What is fate for the psychologist today? We understand this by observing the enormous effort we employ to rationally justify our actions. When, on the other hand, our decisions, in a very large part, are made according to automatisms. Escape from destiny, from what DNA and culture have written on us, is impossible without an incessant effort of self-awareness. Oedipus never had it, his parents before him did not.

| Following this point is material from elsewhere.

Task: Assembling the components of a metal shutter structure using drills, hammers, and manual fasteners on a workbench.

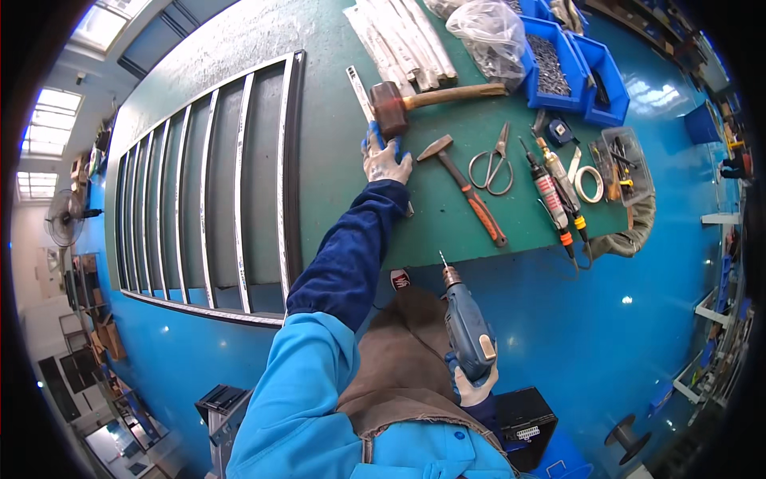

The second volume. A tormented king in which many personalities coexist

The book comes out on 27 April on newsstands with the Corriere della Sera Oedipus. The game of fate, by the antiquist Giulio Guidorizzi, for sale at the price of e 6.90 plus the cost of the newspaper. This is the second volume of the “Great Greek Myths” series, directed by Guidorizzi himself, which offers readers a complete overview of the great narratives which nourished classical Hellenic culture: legendary stories that remain a fixed point in our collective imagination. This is particularly true for the tragic story of Oedipus, king of Thebes, which has been revised and reinterpreted often over the centuries. Guidorizzi, former professor at the Universities of Milan and Turin, notes in this regard: «Each era seeks its own specific answers because – to use Aristotle’s words – a myth tends towards the universal, history towards the particular. In this universal everything is included, there are all the possible stories and a myriad of meanings that, from time to time, are manifested, always new ”. At the center of the myth of Oedipus, Guidorizzi still observes, there are two fundamental concepts for Greek culture, “destiny and freedom”. Moreover, “Oedipus is a man in whom many other men coexist, because he himself is not one, but many: the prince and the foundling, the king and the scapegoat, the chosen one and the outcast, the solver of riddles and the one who he did not know how to see his own ». The fourth volume of the “Great Greek Myths” series is on newsstands on Tuesday 4 May: Apollo, edited by Giuseppe Zanetto. They will follow: Achille, edited by Tommaso Braccini (May 11); Dionysus, curated by Roberto Mussapi (May 18); Zeus, curated by Chiara Lombardi (May 25).